Spiritualität die dich unterstützt
Wenn mir das aber gelingt, dann kann ich im tiefsten Sinne des Wortes selbst-bestimmt leben, glauben und meine Spiritualität praktizieren. Damit Spiritualität dich wirklich unterstützt und nicht in alte Traumata verstrickt oder sie weckt, muss sie dich unterstützen - das darf auch mal herausfordernd sein, aber es braucht immer den Ton der Unterstützung und nicht den der Sünde oder des "Wenn du das nicht tust, bist du verloren, kommst in die Hölle oder was auch immer". Und daher muss die Sprache deiner Spiritualität eine wertschätzende Sprache sein. Wertschätzend für dich und für andere. Und das gilt auch für biblische Texte. Du musst gar nichts lesen und du darfst lesen, was dir guttut - was immer das für dich sein mag. Wähle auf alle Fälle aus und überprüfe, ob ein Text oder eine Übung für dich stimmig und gut wirkt. Unterstützt der Text das Beste in dir oder nicht?

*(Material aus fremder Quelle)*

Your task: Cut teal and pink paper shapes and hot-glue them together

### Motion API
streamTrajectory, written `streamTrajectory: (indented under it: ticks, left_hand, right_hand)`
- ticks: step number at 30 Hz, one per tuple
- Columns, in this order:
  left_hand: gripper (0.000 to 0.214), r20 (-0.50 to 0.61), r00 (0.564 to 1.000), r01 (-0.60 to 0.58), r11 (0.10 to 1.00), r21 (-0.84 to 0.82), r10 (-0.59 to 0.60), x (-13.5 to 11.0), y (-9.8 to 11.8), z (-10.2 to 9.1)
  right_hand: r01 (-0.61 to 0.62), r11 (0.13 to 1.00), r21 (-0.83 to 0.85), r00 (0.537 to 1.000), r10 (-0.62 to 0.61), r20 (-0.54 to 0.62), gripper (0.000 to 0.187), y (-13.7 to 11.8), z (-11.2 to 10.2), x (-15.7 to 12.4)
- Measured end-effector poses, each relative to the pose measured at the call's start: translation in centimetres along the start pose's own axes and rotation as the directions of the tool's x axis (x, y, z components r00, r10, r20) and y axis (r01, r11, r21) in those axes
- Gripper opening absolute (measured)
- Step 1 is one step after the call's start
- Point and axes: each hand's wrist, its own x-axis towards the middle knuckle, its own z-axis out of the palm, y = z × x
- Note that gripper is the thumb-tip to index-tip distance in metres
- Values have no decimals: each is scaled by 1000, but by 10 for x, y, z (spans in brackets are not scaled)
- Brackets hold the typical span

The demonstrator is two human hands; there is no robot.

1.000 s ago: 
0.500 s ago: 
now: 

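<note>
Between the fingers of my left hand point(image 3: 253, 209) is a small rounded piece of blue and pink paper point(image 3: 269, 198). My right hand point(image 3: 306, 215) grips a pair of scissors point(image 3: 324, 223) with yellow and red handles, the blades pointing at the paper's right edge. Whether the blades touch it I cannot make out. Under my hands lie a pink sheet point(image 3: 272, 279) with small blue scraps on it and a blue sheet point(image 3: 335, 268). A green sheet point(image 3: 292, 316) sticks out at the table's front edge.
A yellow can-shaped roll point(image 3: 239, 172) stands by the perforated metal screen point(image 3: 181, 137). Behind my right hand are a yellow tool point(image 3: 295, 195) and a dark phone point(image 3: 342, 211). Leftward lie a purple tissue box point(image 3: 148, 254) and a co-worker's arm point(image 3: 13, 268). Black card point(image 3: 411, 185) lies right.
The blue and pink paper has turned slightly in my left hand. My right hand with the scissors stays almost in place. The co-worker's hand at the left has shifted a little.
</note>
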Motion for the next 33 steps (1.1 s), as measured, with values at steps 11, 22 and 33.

Eien Spiritualität, die Hoffnung und Weite schenkt
Eine Spiritualität, die traumasensibel ist, schenkt Hoffnung und Weite. Spiritualität muss immer in die Weite führen - zumindest mittelfristig. Und sie muss dir das Gefühl geben, gut zu sein und richtig. Und vor allem wird eine traumasensible Spiritualität Fehler akzeptieren und annehmen. Nicht als etwas, was es unbedingt zu vermeiden gilt, sondern als Variation, als Übung, als Weg. Natürlich ist es gut, wenn du andere liebst und freimütig gibst, und natürlich ist es gut, regelmäßig zu meditieren. Aber was passiert, wenn dir das nicht gelingt? Dann gibt es nichts und niemanden, der dich dafür zu kritisieren hat, sondern es geht immer um Unterstützung, damit du deinen Weg gehen kannst. Es ist und bleibt immer deine Spiritualität, und du darfst lernen zu entscheiden, was darin Platz findet und was nicht.
Diese Erlaubnis solltest du dir unbedingt geben!